BRIEF: What lines below contain the string "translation"? List them all.

INFORMATION SUPPLIED:
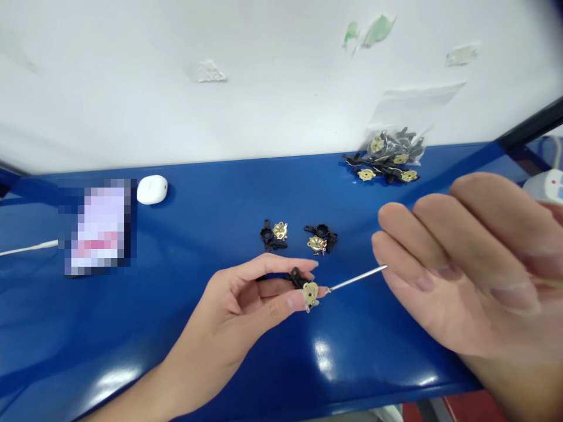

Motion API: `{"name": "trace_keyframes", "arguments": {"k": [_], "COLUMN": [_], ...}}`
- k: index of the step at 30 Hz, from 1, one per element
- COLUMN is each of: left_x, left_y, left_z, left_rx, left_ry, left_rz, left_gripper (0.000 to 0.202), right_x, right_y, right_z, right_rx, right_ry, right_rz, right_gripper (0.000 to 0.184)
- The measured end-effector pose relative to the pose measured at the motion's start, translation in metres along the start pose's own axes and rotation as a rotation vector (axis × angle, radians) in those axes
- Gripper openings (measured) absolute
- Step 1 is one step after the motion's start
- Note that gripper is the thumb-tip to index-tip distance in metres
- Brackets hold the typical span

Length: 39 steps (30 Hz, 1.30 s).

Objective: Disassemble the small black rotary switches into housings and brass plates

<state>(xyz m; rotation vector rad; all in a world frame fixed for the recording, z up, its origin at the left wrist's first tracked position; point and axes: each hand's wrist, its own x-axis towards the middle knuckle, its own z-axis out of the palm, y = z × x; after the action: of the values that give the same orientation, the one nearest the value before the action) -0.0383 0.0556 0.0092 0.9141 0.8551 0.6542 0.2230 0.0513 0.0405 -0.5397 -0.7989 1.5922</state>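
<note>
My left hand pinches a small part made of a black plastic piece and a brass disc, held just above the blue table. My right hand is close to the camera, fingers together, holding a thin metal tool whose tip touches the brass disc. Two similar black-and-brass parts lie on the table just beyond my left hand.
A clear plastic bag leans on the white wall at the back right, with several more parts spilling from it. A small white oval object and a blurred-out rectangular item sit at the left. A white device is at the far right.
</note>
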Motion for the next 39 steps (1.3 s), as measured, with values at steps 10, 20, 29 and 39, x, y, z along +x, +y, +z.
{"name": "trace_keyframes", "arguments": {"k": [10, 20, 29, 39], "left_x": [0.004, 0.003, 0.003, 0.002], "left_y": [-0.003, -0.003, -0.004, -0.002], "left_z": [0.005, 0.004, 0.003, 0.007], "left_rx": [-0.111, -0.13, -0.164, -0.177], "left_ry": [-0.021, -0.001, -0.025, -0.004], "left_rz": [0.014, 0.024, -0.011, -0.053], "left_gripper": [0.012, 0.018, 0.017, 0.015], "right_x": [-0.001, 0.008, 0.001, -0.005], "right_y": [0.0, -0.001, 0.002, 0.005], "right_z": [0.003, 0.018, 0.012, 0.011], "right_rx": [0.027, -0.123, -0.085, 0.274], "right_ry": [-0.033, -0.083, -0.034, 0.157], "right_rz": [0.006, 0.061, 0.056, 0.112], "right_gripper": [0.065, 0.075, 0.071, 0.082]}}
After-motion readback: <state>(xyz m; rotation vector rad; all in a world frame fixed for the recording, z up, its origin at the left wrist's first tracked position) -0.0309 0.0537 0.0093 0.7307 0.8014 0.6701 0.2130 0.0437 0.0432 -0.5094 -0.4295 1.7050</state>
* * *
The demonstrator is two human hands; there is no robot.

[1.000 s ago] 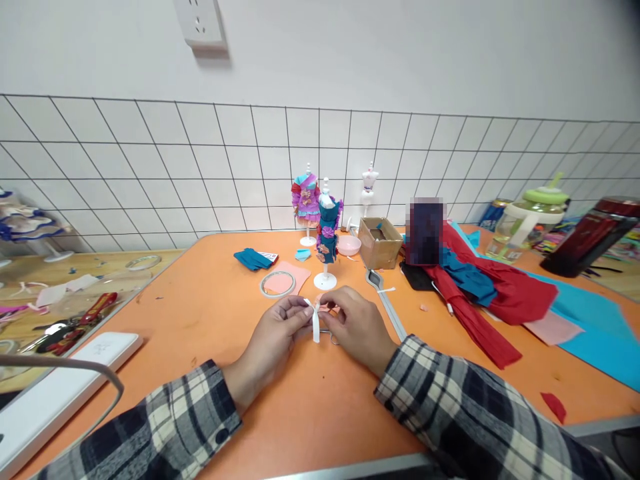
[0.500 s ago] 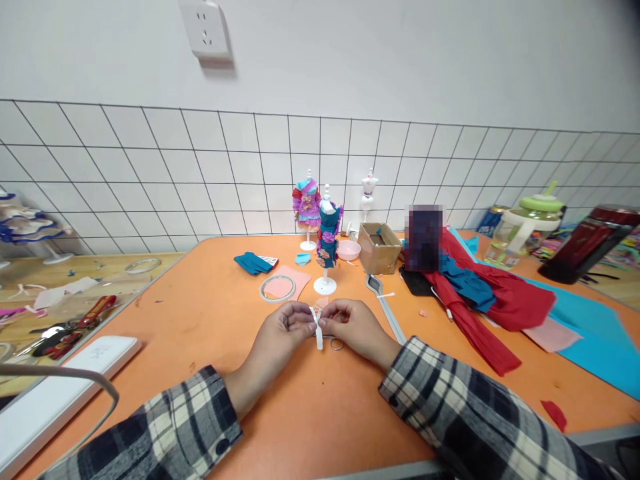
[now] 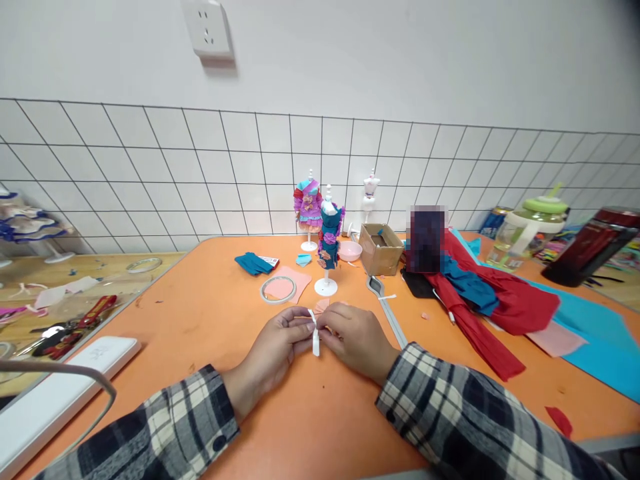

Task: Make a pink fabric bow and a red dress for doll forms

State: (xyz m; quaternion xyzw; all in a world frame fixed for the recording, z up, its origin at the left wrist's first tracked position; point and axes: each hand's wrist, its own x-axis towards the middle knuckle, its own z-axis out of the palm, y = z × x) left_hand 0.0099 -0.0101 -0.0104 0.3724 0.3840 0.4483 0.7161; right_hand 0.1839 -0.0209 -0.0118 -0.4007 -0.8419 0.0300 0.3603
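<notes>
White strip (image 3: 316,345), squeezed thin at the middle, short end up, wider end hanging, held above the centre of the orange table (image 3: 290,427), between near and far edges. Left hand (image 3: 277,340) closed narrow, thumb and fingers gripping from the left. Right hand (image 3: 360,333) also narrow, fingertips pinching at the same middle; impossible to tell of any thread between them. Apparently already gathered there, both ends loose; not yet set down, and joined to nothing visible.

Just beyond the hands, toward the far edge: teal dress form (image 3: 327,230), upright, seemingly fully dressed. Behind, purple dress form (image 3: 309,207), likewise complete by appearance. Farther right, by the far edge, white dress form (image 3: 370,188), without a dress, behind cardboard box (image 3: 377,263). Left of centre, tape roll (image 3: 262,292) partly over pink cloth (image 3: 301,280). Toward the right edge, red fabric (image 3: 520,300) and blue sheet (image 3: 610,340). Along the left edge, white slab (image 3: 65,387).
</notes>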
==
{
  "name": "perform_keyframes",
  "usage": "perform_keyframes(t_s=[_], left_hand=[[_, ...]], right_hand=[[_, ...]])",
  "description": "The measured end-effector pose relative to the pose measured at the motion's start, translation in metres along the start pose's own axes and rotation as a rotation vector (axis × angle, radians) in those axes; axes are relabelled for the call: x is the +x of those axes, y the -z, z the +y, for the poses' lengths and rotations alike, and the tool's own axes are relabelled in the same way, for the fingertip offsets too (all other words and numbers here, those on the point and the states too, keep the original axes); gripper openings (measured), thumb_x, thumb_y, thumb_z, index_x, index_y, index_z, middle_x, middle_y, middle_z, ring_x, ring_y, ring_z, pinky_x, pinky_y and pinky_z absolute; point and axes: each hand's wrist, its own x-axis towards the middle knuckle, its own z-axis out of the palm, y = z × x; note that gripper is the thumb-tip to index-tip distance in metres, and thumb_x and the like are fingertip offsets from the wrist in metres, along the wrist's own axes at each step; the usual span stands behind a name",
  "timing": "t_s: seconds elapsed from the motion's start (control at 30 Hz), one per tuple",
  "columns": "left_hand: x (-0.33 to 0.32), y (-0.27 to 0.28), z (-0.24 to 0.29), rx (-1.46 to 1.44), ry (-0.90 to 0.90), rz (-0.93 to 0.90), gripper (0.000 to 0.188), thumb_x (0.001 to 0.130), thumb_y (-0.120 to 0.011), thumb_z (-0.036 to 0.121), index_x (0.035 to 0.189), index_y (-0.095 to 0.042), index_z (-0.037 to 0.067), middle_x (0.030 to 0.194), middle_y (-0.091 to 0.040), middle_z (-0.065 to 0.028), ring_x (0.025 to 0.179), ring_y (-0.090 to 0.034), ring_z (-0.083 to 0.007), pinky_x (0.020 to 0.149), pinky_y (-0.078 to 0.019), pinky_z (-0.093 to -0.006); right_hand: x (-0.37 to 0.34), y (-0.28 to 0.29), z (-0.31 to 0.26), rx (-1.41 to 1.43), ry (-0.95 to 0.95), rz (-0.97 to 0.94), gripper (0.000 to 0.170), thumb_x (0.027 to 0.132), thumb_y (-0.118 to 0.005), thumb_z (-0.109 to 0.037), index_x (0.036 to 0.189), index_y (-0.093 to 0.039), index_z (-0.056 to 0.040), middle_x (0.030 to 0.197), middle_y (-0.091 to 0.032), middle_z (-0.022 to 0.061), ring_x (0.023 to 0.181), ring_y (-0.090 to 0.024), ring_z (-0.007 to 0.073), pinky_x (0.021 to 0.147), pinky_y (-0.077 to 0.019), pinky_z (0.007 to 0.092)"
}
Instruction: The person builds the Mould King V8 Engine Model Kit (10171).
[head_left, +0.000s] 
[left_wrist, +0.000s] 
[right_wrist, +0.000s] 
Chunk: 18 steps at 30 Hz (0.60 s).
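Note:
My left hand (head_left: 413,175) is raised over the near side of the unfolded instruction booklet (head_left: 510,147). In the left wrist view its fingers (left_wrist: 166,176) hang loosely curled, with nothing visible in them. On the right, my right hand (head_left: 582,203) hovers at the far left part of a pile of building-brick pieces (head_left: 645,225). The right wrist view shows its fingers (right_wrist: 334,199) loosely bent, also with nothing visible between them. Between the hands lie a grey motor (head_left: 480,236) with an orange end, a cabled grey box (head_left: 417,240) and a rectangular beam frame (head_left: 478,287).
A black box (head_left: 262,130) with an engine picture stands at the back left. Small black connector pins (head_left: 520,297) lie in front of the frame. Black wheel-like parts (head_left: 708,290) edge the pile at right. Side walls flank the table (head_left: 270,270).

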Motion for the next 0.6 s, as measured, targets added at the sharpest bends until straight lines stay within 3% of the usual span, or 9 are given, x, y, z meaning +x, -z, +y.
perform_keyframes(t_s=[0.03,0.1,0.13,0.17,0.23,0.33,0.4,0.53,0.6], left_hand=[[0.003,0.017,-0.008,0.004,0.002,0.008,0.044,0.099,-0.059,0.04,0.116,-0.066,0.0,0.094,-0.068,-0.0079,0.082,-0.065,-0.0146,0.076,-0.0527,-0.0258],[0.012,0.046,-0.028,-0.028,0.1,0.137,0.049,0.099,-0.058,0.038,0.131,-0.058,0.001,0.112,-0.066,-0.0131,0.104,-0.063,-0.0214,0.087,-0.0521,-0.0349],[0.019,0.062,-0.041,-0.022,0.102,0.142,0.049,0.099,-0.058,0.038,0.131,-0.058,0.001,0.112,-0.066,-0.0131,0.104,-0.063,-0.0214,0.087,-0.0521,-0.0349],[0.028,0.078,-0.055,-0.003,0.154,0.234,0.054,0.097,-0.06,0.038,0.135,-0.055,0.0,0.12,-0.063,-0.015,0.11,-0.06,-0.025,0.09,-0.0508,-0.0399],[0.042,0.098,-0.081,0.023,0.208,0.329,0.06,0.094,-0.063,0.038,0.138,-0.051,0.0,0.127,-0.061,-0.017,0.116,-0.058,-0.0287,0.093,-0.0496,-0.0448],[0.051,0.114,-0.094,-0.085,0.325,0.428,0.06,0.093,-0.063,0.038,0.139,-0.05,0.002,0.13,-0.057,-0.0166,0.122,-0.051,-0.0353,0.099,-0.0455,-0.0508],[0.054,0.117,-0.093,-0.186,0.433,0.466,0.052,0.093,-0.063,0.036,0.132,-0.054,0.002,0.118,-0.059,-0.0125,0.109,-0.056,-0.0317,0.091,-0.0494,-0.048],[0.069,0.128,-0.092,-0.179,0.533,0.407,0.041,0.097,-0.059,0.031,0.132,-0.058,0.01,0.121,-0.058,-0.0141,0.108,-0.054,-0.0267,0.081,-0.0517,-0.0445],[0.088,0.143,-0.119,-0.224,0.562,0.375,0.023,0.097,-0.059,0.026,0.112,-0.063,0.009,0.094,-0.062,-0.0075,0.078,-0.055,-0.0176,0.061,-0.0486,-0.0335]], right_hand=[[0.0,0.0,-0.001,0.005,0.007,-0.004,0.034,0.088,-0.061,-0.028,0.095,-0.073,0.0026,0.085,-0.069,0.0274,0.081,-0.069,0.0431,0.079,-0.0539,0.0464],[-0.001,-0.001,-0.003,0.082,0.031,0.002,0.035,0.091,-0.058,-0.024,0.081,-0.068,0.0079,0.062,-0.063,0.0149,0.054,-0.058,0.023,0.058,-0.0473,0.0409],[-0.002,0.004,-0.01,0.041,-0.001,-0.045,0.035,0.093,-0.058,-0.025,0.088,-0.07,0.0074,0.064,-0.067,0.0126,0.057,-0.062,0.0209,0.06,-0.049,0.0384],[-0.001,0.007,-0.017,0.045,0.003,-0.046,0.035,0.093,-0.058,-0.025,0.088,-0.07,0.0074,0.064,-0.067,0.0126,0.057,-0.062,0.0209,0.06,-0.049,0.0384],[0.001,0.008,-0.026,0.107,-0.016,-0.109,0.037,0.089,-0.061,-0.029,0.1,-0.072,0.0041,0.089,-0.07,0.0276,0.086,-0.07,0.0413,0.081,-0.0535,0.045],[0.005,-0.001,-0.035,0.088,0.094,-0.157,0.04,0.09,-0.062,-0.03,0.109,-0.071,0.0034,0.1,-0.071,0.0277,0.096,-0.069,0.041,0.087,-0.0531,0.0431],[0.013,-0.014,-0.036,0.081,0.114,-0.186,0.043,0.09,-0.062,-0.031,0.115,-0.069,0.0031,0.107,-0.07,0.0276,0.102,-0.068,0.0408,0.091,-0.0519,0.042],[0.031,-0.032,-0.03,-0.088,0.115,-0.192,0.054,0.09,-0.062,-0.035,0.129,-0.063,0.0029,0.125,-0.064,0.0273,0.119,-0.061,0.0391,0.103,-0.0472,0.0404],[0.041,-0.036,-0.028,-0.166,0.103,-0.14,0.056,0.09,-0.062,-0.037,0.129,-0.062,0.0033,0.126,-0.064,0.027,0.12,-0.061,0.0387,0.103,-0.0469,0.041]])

EXERCISE OUTPUT:
- The measured end-effector pose relative to the pose measured at the motion's start, translation in metres along the start pose's own axes and rotation as a rotation vector (axis × angle, radians) in those axes
  "description": "The measured end-effector pose relative to the pose measured at the motion's start, translation in metres along the start pose's own axes and rotation as a rotation vector (axis × angle, radians) in those axes; axes are relabelled for the call: x is the +x of those axes, y the -z, z the +y, for the poses' lengths and rotations alike, and the tool's own axes are relabelled in the same way, for the fingertip offsets too (all other words and numbers here, those on the point and the states too, keep the original axes); gripper openings (measured), thumb_x, thumb_y, thumb_z, index_x, index_y, index_z, middle_x, middle_y, middle_z, ring_x, ring_y, ring_z, pinky_x, pinky_y and pinky_z absolute; point and axes: each hand's wrist, its own x-axis towards the middle knuckle, its own z-axis out of the palm, y = z × x; note that gripper is the thumb-tip to index-tip distance in metres, and thumb_x and the like are fingertip offsets from the wrist in metres, along the wrist's own axes at each step; the usual span stands behind a name",

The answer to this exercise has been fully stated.